Thu, 23 Jul 1998

On lawlessness

I am writing in response to an interview with Sofyan Wanandi of July 17, in which he warned that continuing lawlessness throughout the country would scare businesspeople away from Indonesia. He referred to the seizure of land owned by developers and other companies by people now claiming that the land had been purchased at unfair prices. He is correct that lawlessness will hurt Indonesia. But he seems to gloss over the fact that this particular complaint may have a basis.

The past duress which some local groups are citing to justify their present, albeit unlawful actions, often did characterize the sale of lands to developers and business owners. A business owner or land developer in collusion with government or military officials often had the power to dictate unfair sale terms to small landowners. When a developer offers several hundred or thousand rupiah per hectare to farmers, then turns a profit of hundreds of thousands of rupiah per hectare, is it any wonder that the former owners later feel cheated?

If one wants to characterize this in terms of race, as Mr. Wanandi has done, then this type of transaction is a textbook case of collusion between Chinese business owners and indigenous officials, cooperating with heavy-handedness for financial gain at the expense of the small landowners. Other law enforcement activities have also been perverted by collusion.

One cannot sympathize with looters who from venal motives break into factories and warehouses and steal for private gain. But what about workers who have been employed year after year at marginal wages and in substandard conditions in factories and warehouses? What about white-collar violations of law perpetrated by factory and warehouse owners with the tacit approval of officials. e.g. violations of minimum wage laws, child labor laws, workplace safety laws, etc. Aren't these instances of lawlessness, too?
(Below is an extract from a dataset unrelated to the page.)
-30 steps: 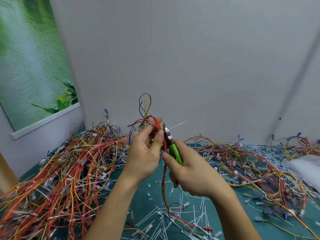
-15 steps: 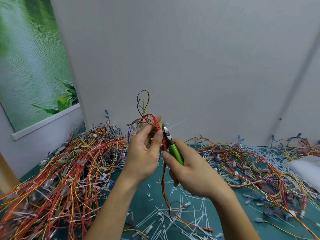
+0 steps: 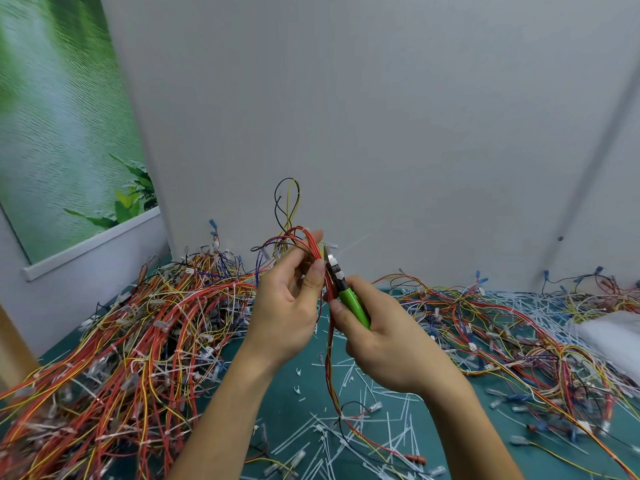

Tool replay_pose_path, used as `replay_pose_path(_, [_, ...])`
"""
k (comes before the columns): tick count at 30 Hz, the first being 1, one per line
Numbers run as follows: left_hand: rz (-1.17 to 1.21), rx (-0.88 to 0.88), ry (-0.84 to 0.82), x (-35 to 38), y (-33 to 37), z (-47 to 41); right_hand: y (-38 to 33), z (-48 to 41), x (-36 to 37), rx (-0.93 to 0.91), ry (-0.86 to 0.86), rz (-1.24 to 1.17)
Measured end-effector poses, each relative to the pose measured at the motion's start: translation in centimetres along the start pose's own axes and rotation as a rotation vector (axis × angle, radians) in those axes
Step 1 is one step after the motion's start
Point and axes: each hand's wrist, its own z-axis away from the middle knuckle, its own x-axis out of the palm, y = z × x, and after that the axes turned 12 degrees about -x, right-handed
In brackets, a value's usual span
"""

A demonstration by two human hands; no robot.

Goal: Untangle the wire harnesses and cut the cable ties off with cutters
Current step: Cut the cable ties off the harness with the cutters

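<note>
At mid-frame a harness (image 3: 313, 258) of mostly red wires is held up off the table, its tail trailing down to the green mat (image 3: 294, 403). The left hand (image 3: 287, 306) pinches it tight between thumb and fingers. The right hand (image 3: 384, 337) is wrapped round the green-handled cutters (image 3: 346, 292), whose tip is right against the bundle; how far the blades gape, I cannot tell. Heaps of wires (image 3: 131, 341) lie lower left, cut ties (image 3: 346, 434) below.
</note>
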Motion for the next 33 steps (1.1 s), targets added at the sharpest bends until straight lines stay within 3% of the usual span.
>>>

Too often only physical violence arouses the community's wrath. As long as no blood is shed we see no violations of persons, of rights, of law. For 30 years the international community praised Soeharto for maintaining peace and stability throughout Indonesia, conveniently closing their eyes to his government's corruption and other human right abuses. Was Indonesia a law abiding society all those 30 years? Aren't Indonesians now suffering the consequences of a very lawless past, where money rather guns was the usual medium of force? Chinese-Indonesians as a group have not resorted to physical violence to get what they want. But they have used money illegally to do this. This form of lawlessness also destroys the social fabric and political stability, as we now can see.

Mr. Wanandi casts the Chinese business community as victims of today's lawlessness, while seeming to ignore their past participation in law-breaking by evasion of laws through payoffs. This biased view will not do justice to either the Chinese community as a whole or the indigenous community. Lawlessness has not been one-sided, and amends are not the responsibility of only one side. Unless Mr. Wanandi and his colleagues from the business world will look calmly and honestly at the issue of adherence to law, and acknowledge the role of the Chinese business community in Indonesia's lawlessness, the problem they decry will elude solution.

The national lawlessness cited by him was denounced even more strongly in the same day's editorial. The point is correct, as far as it goes. But compassion for those Chinese whose lives were devastated in the May riots, and sympathy for the Chinese who have suffered discrimination and legalized indignity from their own government for generations, should not lead to a kind of "political correctness" that stifles honest discourse and collusive role that the largely Chinese business community has had in creating Indonesia's inequitable, lawless socio-economic system. If honesty yields to political correctness, interethnic resentments will not be extinguished, only buried alive.